Recent years have seen an explosion of interest in living or running a business in Over-the-Rhine. Whether you have been here for years or have recently moved to the area, if you own or manage a business here, you likely want to protect that business, even in the event that something happens to you.
Many people understand the importance of creating an estate plan to protect their wishes if they die, and quite a few people even make living wills to protect their medical and financial wishes if they can’t speak on their own behalf.
Succession plans can protect your business
Running a company means assuming a lot of work and authority, as well as legal and liability concerns. Unfortunately, not all business owners or those in an executive or managerial position consider the potential impact of their death or medical incapacitation on the business.
Creating a succession plan that outlines the work that you do for the company can help ensure a stable and painless transition to the person who takes over for you. It can also help when you’re ready to take a new job or retire.
Succession planning involves a detailed exploration of job duties
Something many executives say about their job is that not just anyone could walk up and start doing it. Part of that, of course, is due to their expertise and experience. However, one of the reasons people will struggle with stepping into a managerial role will be a lack of knowledge about what exactly you do for the company.
Your succession plan should explain the tasks that you perform for the company on a daily basis, as well as weekly, monthly and annual obligations. From paying insurance premiums to performing performance reviews for staff members, the many roles that you fill should be part of your succession plan.
You should also include details about how to access important accounts for the business and files within the computer system, as well as any other information that someone will need to operate the company.
A succession plan can include documents that empower others
Some people begin creating a succession plan as they transition out of a position at a company. Others create one as a way to protect the company in the long run. Regardless of when you start planning, chances are good that you don’t want to immediately authorize someone else to assume your authority in the company.
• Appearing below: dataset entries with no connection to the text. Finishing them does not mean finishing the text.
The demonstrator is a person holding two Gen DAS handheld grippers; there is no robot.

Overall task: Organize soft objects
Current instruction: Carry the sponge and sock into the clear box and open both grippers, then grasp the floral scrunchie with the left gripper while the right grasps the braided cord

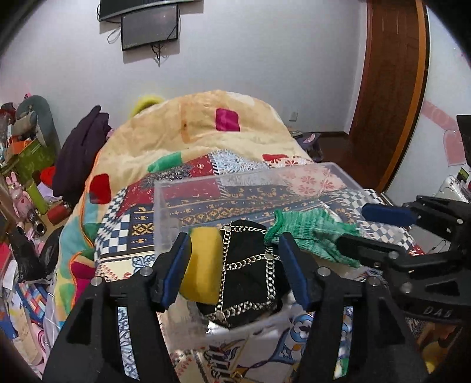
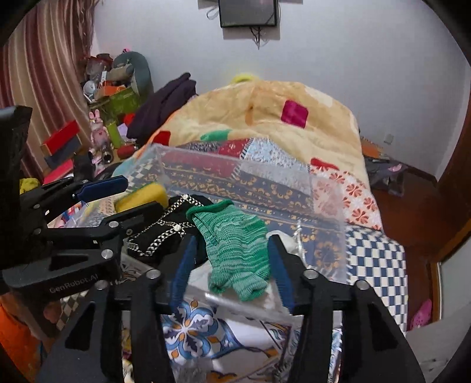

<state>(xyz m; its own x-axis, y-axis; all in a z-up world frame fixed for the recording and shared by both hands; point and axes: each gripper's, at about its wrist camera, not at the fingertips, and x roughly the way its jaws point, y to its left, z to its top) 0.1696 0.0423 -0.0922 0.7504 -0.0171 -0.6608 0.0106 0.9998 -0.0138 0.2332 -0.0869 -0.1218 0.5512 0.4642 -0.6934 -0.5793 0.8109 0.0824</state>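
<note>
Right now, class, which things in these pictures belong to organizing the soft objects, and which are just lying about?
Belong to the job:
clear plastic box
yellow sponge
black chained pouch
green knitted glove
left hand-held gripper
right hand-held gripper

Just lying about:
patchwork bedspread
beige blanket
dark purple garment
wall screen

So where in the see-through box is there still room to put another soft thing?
The near end is crowded: the yellow sponge, the black chained hat and the green glove sit side by side there. Behind them, the clear box looks bare up to its far wall. Its right end, beyond the glove, also looks free.
</note>
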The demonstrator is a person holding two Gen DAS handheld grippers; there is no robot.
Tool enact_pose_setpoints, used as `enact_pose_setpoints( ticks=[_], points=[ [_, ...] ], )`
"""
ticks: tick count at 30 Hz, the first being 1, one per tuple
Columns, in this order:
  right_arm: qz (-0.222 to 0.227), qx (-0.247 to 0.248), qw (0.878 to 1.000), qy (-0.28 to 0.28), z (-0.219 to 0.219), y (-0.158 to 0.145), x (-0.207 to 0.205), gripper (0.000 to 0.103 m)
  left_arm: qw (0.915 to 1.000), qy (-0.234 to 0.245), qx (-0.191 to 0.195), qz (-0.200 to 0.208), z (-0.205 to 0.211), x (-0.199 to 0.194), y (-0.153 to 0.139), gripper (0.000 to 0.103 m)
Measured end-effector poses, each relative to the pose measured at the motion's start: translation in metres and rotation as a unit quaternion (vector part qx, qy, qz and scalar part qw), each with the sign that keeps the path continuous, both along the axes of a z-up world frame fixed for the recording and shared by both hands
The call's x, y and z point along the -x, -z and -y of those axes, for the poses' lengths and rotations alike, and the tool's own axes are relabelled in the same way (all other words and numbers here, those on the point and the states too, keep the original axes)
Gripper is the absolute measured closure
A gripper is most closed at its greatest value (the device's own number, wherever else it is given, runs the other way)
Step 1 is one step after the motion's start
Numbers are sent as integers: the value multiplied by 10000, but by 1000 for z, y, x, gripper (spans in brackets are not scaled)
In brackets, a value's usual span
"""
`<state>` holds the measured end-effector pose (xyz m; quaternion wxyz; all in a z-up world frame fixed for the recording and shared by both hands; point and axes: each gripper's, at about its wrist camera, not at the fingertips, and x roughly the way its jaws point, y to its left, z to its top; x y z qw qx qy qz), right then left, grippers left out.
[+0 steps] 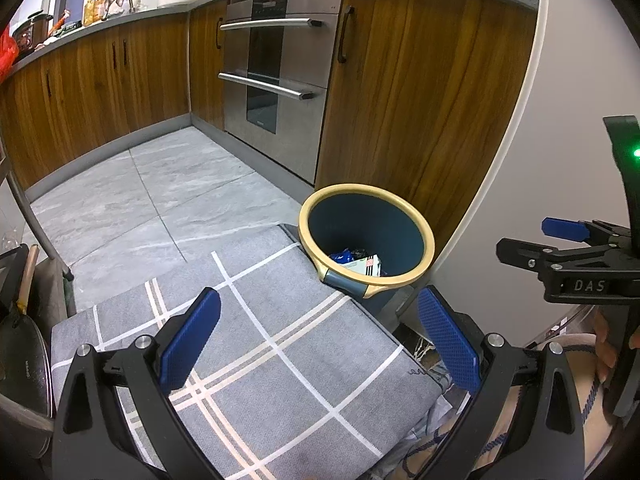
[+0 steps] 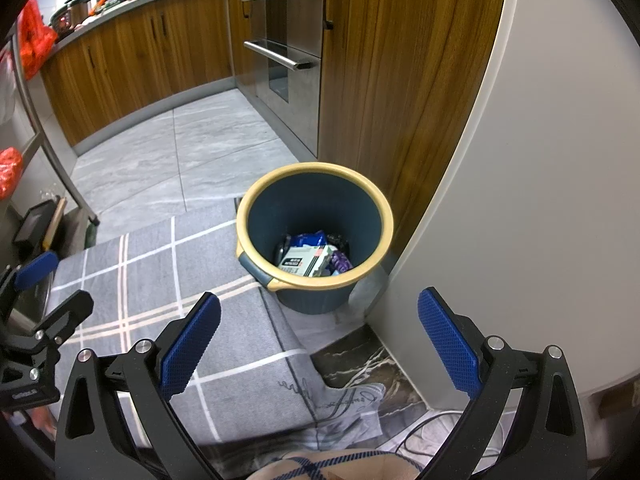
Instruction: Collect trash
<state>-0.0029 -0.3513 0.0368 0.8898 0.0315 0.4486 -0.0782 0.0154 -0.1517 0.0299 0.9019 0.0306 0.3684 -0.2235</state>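
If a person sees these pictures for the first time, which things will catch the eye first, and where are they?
The dark blue bin with a yellow rim stands on the floor by the wooden cabinet and the grey checked cloth, with wrappers and a small carton at its bottom. In the foreground, the right gripper and the left gripper are both wide open and hold nothing. Behind, a steel oven sits among the cabinets.

A grey checked mat (image 1: 280,340) lies on the tiled floor (image 1: 160,192) before wooden cabinets (image 1: 400,100) and a steel oven (image 1: 276,80).
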Motion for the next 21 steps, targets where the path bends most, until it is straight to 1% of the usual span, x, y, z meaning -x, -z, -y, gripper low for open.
enact_pose_setpoints(
  ticks=[5, 10, 14, 21],
  points=[
    [2, 3, 10000, 0, -1, 0, 0, 5, 9998, -18, 16, 177, -3, 2, -1, 6],
    [0, 2, 10000, -1, -1, -1, 0, 5, 9994, 158, -92, 297, 3, 7, -2, 6],
    [5, 6, 10000, 1, 0, 0, 0, 5, 9997, 197, -54, 145, 4, 5, 1, 6],
    [-15, 31, 10000, -6, 1, 1, 0, 5, 9997, 144, -159, 93, 3, 4, 2, 6]
  ],
)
Creating a succession plan can include legal documents that authorize someone to take action on your behalf or on behalf of the company. From transfer documents that give someone an ownership interest in the company to power of attorney documents that authorize them to act in your stead, there are many options that can prove useful during succession planning.
The sooner you begin the process, the sooner you will have the peace of mind that comes from knowing that your company is protected no matter what happens in your future.